Sinc function: A function of the form sin(x)/(x). A symmetrical function that has a large central peak and decays with increasing x. The Fourier transform of a rectangular function (or window) is a sinc function. If a sine wave is multiplied by a rectangular window (a finite time sample is taken) and the Fourier transform is calculated, rather than seeing a sharp peak in the frequency domain, a sinc function is seen with most energy at the sine wave frequency but with additional side bands decaying away.
Spectrum: A spectrum is a frequency domain representation of a signal and often refers to the output of Fourier analysis. The power spectrum shows power as a function of frequency.
Transfer function: A mathematical representation of the relationship between the input and output of a system. Is often viewed in the frequency domain, so at each frequency it would represent the change in magnitude and phase of a signal between the input and output. In this article the input signal is that at the microphone of the hearing aid, and the output signal is that at the probe tube microphone placed near the eardrum.
White noise: A random signal containing equal power at all frequencies.
Windowing: A window function is a function that is zero-valued outside of some chosen interval and has a specific shape inside the window. For instance, a rectangular window is constant inside the interval and zero elsewhere (has the shape of a rectangle), a triangular window has the shape of a triangle inside the interval and is zero elsewhere, and so on. Windowing refers to the process where a signal (data such as frequency sample points) is multiplied by the window function.
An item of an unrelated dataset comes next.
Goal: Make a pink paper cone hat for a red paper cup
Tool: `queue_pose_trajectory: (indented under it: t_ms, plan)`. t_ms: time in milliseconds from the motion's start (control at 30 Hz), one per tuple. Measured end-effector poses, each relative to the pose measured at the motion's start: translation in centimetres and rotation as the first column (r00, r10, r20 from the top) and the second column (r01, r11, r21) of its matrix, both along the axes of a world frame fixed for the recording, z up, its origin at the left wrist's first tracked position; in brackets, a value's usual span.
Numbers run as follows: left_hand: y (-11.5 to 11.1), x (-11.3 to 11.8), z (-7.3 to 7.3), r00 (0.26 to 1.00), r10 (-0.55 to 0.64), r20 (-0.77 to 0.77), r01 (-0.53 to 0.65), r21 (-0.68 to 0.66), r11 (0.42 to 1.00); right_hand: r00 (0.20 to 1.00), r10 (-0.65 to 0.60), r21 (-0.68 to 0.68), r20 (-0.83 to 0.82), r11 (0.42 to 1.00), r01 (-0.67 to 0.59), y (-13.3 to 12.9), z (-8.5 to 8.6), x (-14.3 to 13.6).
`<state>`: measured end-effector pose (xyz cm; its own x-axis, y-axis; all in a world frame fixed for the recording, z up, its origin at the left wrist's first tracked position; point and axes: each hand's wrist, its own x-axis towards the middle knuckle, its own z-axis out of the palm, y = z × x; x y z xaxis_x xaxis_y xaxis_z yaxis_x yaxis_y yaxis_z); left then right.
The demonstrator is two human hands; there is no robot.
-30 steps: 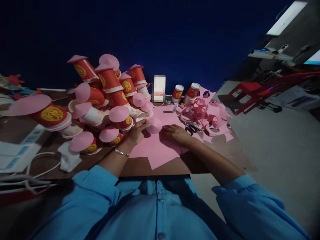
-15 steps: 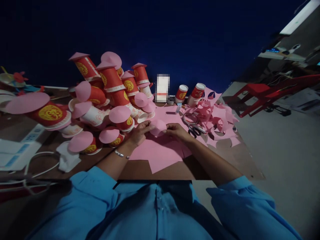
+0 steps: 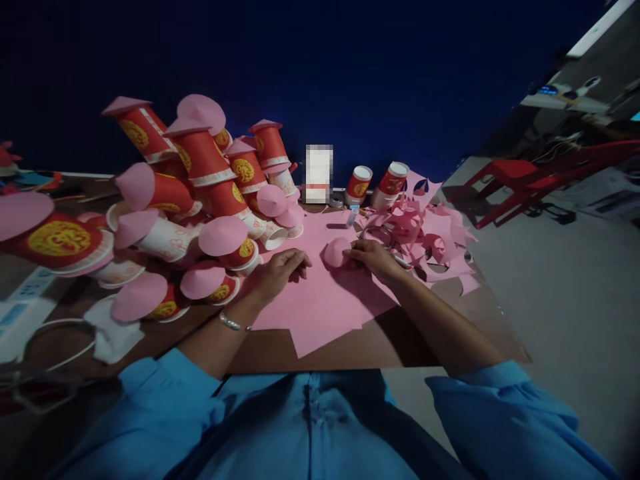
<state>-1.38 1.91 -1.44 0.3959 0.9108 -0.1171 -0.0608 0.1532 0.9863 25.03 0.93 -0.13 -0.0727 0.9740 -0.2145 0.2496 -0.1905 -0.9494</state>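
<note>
My right hand (image 3: 373,259) pinches the edge of a small pink paper cone (image 3: 337,253), holding it over the pink paper sheets (image 3: 315,303). To the left, my left hand (image 3: 289,268) is apart from the cone, its fingers curled together above the same sheets with nothing showing in them. Just left of that hand lie red paper cups topped with pink paper cones, among them a cup (image 3: 246,250) on its side. Beyond the cone a small clear-and-blue item (image 3: 353,216) rests on the paper.
Several cone-topped cups (image 3: 207,157) are piled at the left. Pink paper scraps (image 3: 430,233) heap up at the right, near two red cups (image 3: 359,185) at the back. A white crumpled piece (image 3: 113,333) and a cable (image 3: 75,323) lie front left. A red stool (image 3: 507,173) stands beyond the table.
My left hand has let go of the paper cone and drawn away from it. My right hand has moved slightly right with the cone. The view has shifted a little.
</note>
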Motion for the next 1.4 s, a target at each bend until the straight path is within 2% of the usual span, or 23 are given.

Windowing is important when signals are Fourier transformed as multiplication in one domain (in the example of frequency sampling above, windowing is applied in the frequency domain) will be equivalent to convolution after Fourier transformation (e.g., in the time domain) and no widowing is equivalent to applying a rectangular filter covering the full range of frequencies up to half the sampling rate. The effect of the window function will be to change the shape of the Fourier transformed signal. In this article different windows were applied to the frequency samples taken from the transfer function of the hearing aid/ear canal system before the values were inverse Fourier transformed to produce an FIR filter. The window function known as the “Barlett” window was found to produce the best overall match across frequencies between real-ear insertion gain and prescription targets.
Footnotes
1.
Basic definitions of terms are given in the glossary.